In 2018, she starred as Emaline Addario in the Netflix series Everything Sucks!, which revolved around two groups of high school students in Oregon in 1996. She appeared in the HBO miniseries Sharp Objects, recurring as Alice, a roommate whom Amy Adams's character meets at a psychiatric facility. Her character originally had a smaller role, but the director kept bringing her in for more scenes. For the role, Sweeney studied stories of girls who experience mental illness and self-harming, and visited hospitals with patients who self-harmed. She filmed Everything Sucks! and Sharp Objects concurrently, the former during the week and the latter on weekends. Sweeney had a role in the 2018 film Under the Silver Lake. She had a recurring role in the second season of the dystopian drama series The Handmaid's Tale as Eden Spencer, a pious and obedient girl from the totalitarian and theocratic Republic of Gilead.
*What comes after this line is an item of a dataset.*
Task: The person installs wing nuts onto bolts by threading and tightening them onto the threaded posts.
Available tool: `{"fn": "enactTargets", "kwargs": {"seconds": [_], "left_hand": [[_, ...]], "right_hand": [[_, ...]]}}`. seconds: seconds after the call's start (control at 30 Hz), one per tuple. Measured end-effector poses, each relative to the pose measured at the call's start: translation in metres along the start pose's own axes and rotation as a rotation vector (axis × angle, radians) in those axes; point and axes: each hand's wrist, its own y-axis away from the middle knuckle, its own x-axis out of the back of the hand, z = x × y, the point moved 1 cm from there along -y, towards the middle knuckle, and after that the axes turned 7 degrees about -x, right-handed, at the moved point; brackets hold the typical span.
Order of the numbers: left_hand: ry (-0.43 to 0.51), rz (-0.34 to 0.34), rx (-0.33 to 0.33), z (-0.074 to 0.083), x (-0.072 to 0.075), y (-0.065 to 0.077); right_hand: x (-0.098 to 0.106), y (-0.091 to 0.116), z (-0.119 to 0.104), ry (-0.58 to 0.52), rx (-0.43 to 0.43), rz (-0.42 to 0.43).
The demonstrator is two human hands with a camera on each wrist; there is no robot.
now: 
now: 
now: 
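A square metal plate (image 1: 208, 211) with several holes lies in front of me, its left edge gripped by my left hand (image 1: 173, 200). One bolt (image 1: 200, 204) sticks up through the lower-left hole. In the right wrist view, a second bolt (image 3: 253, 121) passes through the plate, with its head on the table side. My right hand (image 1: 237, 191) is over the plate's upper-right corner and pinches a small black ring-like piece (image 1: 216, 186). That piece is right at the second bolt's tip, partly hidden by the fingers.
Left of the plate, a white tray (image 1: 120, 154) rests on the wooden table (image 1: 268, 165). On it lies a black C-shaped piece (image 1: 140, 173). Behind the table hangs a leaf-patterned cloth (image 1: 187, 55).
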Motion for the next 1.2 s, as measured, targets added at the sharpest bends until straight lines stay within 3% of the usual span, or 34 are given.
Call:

She starred as the heroine of the horror film Along Came the Devil. In 2019, Sweeney appeared in the drama film Clementine, the coming-of-age film Big Time Adolescence, and Quentin Tarantino's Once Upon a Time in Hollywood.

=== Breakthrough (2019–2023) ===
In June 2019, Sweeney took the role of Cassie Howard, a teenager with a reputation for promiscuity, in the HBO drama series Euphoria. The show was a breakout hit, becoming the third most watched HBO series as of 2025. Her performance was praised, earning her a nomination for the Primetime Emmy Award for Outstanding Supporting Actress in a Drama Series in 2022. Variety wrote that her performance "proves that Sweeney's one hell of a shapeshifter between her deft turns in this, The Handmaid's Tale, Everything Sucks and Sharp Objects." Her many nude scenes in the series received significant attention, and generated discussions about nudity in film and the male gaze.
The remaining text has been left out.